Uh-oh... some equations

On this site, I generally don't use any math, but in this case I'm going to break my self-imposed rule and show you some equations.

Ready? Here's the first one:

1 + 2 = 3

Could you handle that? How about another one?

1 + (2 + 3) = (1 + 2) + 3

And finally one more...

1 + 0 = 1 and 0 + 1 = 1

Ok! We're done! If you can understand these equations, then you have all the math you need to understand monoids.

Thinking like a mathematician

"A mathematician, like a painter or poet, is a maker of patterns. If his patterns are more permanent than theirs, it is because they are made with ideas" -- G H Hardy

Most people imagine that mathematicians work with numbers, doing complicated arithmetic and calculus.

This is a misconception. For example, if you look at typical high-level math discussions, you will see lots of strange words, and lots of letter and symbols, but not a lot of arithmetic.

One of the things that mathematicians do do though, is try to find patterns in things. "What do these things have in common?" and "How can we generalize these concepts?" are typical mathematical questions.

So let's look at these three equations through a mathematician's eyes.

Generalizing the first equation

A mathematician would look at 1 + 2 = 3 and think something like:

We've got a bunch of things (integers in this case)
We've got some way of combining two of them (addition in this case)
And the result is another one of these things (that is, we get another integer)

And then a mathematician might try to see if this pattern could be generalized to other kinds of things and operations.

Let's start by staying with integers as the "things". What other ways are there of combining integers? And do they fit the pattern?

Let's try multiplication, does that fit this pattern?

The answer is yes, multiplication does fit this pattern because multiplying any two integers results in another integer.

What about division? Does that fit the pattern? The answer is no, because in most cases, dividing two integers results in a fraction, which is not an integer (I'm ignoring integer division).

What about the max function? Does that fit the pattern? It combines two integers and returns one of them, so the answer is yes.

What about the equals function? It combines two integers but returns a boolean, not an integer, so the answer is no.

Enough of integers! What other kinds of things can we think of?

Floats are similar to integers, but unlike integers, using division with floats does result in another float, so the division operation fits the pattern.

How about booleans? They can be combined using operators such as AND, OR and so on. Does aBool AND aBool result in another bool? Yes! And OR too fits the pattern.

Strings next. How can they be combined? One way is string concatenation, which returns another string, which is what we want. But something like the equality operation doesn't fit, because it returns a boolean.

Finally, let's consider lists. As for strings, the obvious way to combine them is with list concatenation, which returns another list and fits the pattern.

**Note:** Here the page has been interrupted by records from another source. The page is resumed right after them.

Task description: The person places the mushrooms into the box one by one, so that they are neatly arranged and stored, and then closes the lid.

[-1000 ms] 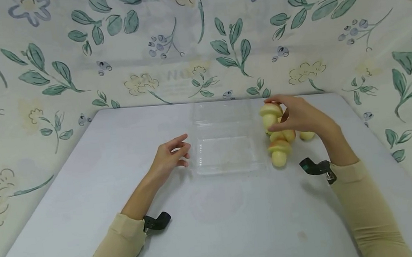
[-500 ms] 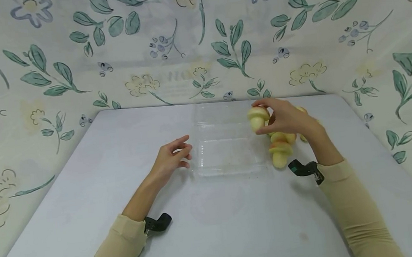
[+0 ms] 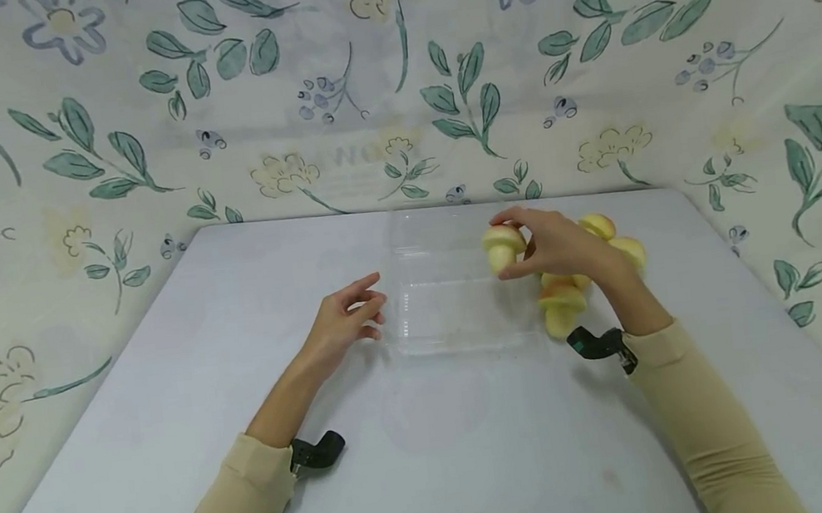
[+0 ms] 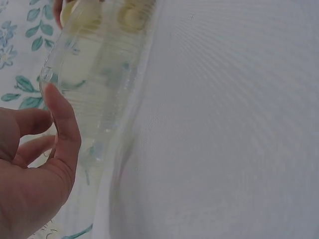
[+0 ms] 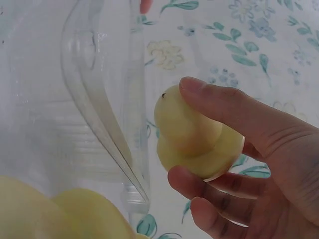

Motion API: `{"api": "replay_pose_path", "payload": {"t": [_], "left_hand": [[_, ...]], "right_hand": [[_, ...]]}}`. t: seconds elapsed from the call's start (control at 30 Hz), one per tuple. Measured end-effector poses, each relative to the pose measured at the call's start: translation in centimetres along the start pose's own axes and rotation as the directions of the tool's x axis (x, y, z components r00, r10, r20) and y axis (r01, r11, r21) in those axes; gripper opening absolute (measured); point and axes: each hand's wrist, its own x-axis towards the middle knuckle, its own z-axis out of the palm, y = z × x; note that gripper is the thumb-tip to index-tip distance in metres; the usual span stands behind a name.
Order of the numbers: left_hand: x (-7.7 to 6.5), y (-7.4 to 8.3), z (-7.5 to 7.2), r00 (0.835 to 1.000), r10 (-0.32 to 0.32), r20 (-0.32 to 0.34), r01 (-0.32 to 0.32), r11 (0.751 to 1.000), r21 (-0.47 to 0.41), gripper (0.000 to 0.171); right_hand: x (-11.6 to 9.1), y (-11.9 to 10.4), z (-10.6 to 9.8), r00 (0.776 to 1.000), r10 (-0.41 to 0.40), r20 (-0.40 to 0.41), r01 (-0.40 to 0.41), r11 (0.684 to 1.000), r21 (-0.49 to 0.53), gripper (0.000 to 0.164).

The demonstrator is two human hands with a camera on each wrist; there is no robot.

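My right hand [image 3: 556, 245] pinches a pale yellow mushroom [image 3: 504, 248] between thumb and fingers, cap up, over the right side of a clear plastic container [image 3: 458, 348]. In the right wrist view the thumb presses the stem end of the mushroom [image 5: 187, 124] and the fingers lie against its cap. The container has its lid [image 3: 438, 224] folded back at the far side. At its left edge is my left hand [image 3: 335, 323], fingers loosely bent and holding nothing. The left wrist view shows a fingertip at the container rim [image 4: 46, 72]; whether it touches, I cannot tell.
Several more yellow mushrooms [image 3: 561, 307] lie to the right of the container, partly behind my right hand and wrist. The white table [image 3: 432, 455] ends at a floral cloth [image 3: 333, 89] at the back. Each wrist carries a black camera mount [image 3: 316, 450].
My right hand has lifted the mushroom from the group and carried it left over the container's right side. The left hand stays nearly still beside the container.
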Motion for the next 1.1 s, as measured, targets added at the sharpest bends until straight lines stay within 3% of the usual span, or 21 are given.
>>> {"api": "replay_pose_path", "payload": {"t": [0.47, 0.7, 1.1], "left_hand": [[0.8, 0.6, 0.2, 0.999, -0.031, 0.015, 0.029, 0.996, 0.089, 0.058], [1.1, 0.8, 0.0, 0.999, -0.034, 0.032, 0.031, 0.995, 0.091, 0.058], [1.0, 0.0, 0.0, 0.999, -0.051, -0.001, 0.051, 0.997, 0.058, 0.056]], "right_hand": [[1.2, -0.9, 0.9, 0.998, -0.063, 0.032, 0.063, 0.998, -0.012, 0.076], [2.0, -1.8, 1.0, 0.997, -0.058, 0.048, 0.060, 0.998, -0.031, 0.075], [3.3, -2.1, 2.4, 0.990, -0.092, 0.105, 0.093, 0.996, -0.010, 0.075]]}}
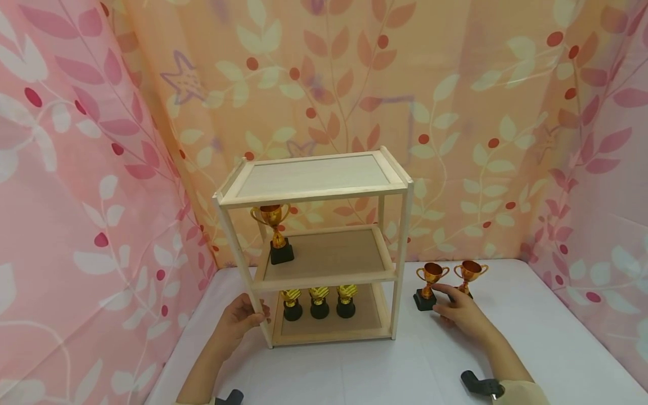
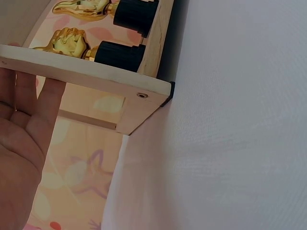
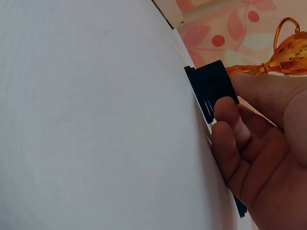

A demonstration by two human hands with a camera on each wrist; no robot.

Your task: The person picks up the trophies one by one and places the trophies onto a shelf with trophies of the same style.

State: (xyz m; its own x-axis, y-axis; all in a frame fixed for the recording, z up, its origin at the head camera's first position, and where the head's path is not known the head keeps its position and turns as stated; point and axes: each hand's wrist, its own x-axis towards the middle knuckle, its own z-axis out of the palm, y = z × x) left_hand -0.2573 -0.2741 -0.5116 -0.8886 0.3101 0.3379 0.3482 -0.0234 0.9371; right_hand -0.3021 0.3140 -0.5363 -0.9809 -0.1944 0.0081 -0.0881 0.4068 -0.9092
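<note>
Wrist straps [image 1: 483, 385]: seen in black at both wrists, the left one cut off by the lower edge of the head view.
Left hand [image 1: 239, 323]: front left post [image 1: 234, 247] gripped low down, thumb in front, fingers passed behind.
Right hand [image 1: 459, 310]: near cup [image 1: 430, 275] pinched around its stem and black base; the remaining fingers are curled below.
Near cup: placed upright to the right of the rack; whether the base is fully rested on the table [image 1: 344, 374] cannot be told.
Far cup [image 1: 471, 270]: positioned just beside the near cup, its base partly hidden by the right hand.
Rack [image 1: 319, 197]: built of pale wood in three levels, stood on the white-covered table.
Middle level: one cup [image 1: 281, 251] stood upright at the left, its rim partly covered by the top board.
Bottom level: three gold fist trophies [image 1: 319, 309] on black bases set in a row, their upper parts hidden in the head view by the middle board.
Backdrop [image 1: 349, 84]: formed by leaf-patterned fabric.
</note>
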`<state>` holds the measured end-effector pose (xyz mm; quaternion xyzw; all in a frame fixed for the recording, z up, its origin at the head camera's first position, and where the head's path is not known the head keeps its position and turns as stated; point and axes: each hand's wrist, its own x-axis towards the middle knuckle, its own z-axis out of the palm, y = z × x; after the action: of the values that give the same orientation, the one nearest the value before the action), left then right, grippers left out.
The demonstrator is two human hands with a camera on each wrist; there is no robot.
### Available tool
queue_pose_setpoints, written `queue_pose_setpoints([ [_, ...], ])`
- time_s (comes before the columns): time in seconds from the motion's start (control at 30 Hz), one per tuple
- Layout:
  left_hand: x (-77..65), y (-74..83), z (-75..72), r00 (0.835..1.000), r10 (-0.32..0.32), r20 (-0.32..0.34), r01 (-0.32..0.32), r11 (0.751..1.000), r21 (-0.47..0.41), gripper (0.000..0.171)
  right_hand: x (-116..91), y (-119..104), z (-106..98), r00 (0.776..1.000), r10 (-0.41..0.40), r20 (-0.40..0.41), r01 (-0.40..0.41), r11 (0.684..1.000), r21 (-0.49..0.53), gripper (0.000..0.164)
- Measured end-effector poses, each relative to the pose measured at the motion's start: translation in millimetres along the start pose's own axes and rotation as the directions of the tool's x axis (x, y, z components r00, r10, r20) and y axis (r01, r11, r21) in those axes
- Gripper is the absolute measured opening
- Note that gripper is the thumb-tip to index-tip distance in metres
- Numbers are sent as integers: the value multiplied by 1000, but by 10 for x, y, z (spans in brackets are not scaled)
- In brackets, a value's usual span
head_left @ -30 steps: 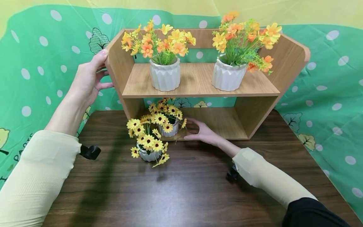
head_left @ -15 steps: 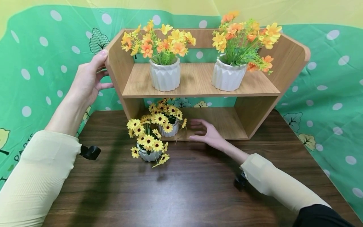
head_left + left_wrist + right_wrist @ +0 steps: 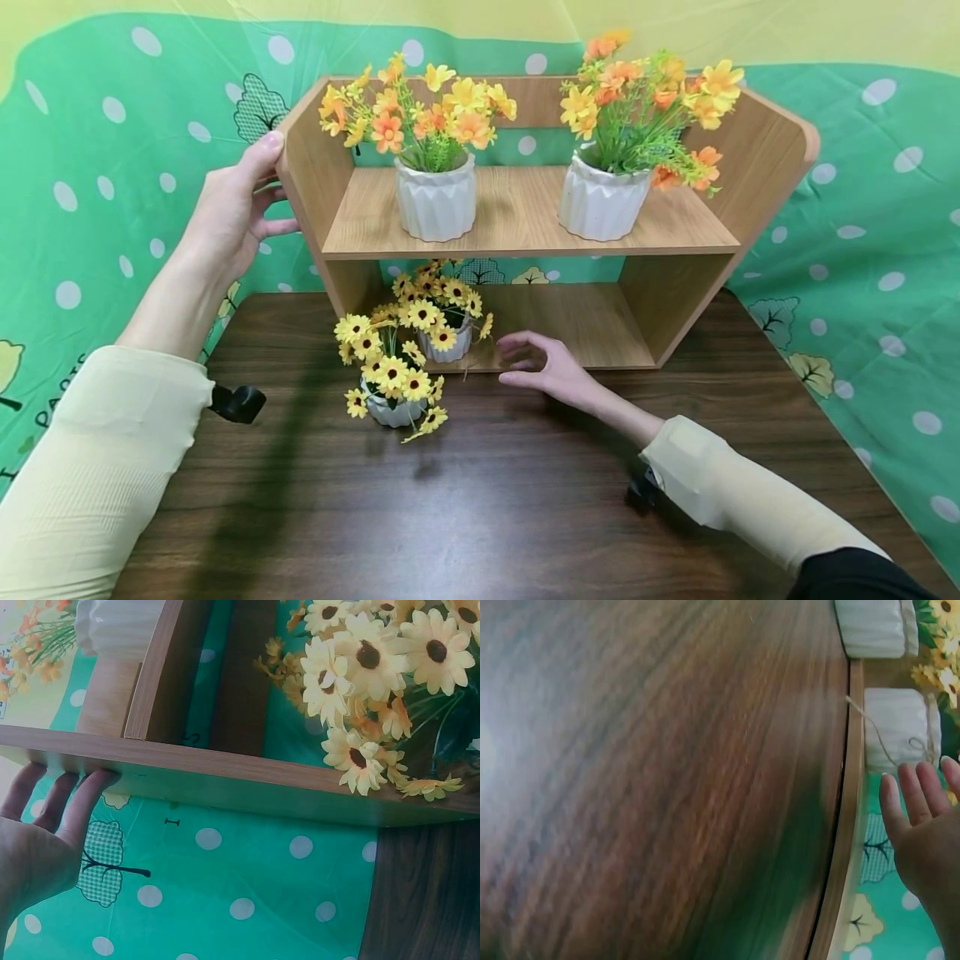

We can continue on like this for all sorts of objects and combining operations, but you should see how it works now.

You might ask: why is it so important that the operation return another thing of the same type? The answer is that you can chain together multiple objects using the operation.

For example, because 1 + 2 is another integer, you can add 3 to it. And then because 1 + 2 + 3 is an integer as well, you can keep going and add say, 4, to the result. In other words, it is only because integer addition fits the pattern that you can write a sequence of additions like this: 1 + 2 + 3 + 4. You couldn't write 1 = 2 = 3 = 4 in the same way, because integer equality doesn't fit the pattern.

And of course, the chain of combined items can be as long as we like. In other words, this pattern allows us to extend a pairwise operation into an operation that works on lists.

Mathematicians call the requirement that "the result is another one of these things" the closure requirement.

Generalizing the second equation

Ok, what about the next equation, 1 + (2 + 3) = (1 + 2) + 3? Why is that important?

Well, if you think about the first pattern, it says we can build up a chain of operations such as 1 + 2 + 3. But we have only got a pairwise operation. So what order should we do the combining in? Should we combine 1 and 2 first, then combine the result with 3? Or should we combine 2 and 3 first and then combine 1 with that result? Does it make a difference?

That's where this second equation is useful. It says that, for addition, the order of combination doesn't matter. You get the same result either way.

So for a chain of four items like this: 1 + 2 + 3 + 4, we could start working from the left hand side: ((1+2) + 3) + 4 or from the right hand side: 1 + (2 + (3+4)) or even do it in two parts and then combine them like this: (1+2) + (3+4).

Let's see if this pattern applies to the examples we've already looked at.

Again, let's start with other ways of combining integers.

We'll start with multiplication again. Does 1 * (2 * 3) give the same result as (1 * 2) * 3? Yes. Just as with addition, the order doesn't matter.

Now let's try subtraction. Does 1 - (2 - 3) give the same result as (1 - 2) - 3? No. For subtraction, the order does matter.

What about division? Does 12 / (2 / 3) give the same result as (12 / 2) / 3? No. For division also, the order matters.

But the max function does work. max( max(12,2), 3) gives the same result as max(12, max(2,3).

What about strings and lists? Does concatenation meet the requirement? What do you think?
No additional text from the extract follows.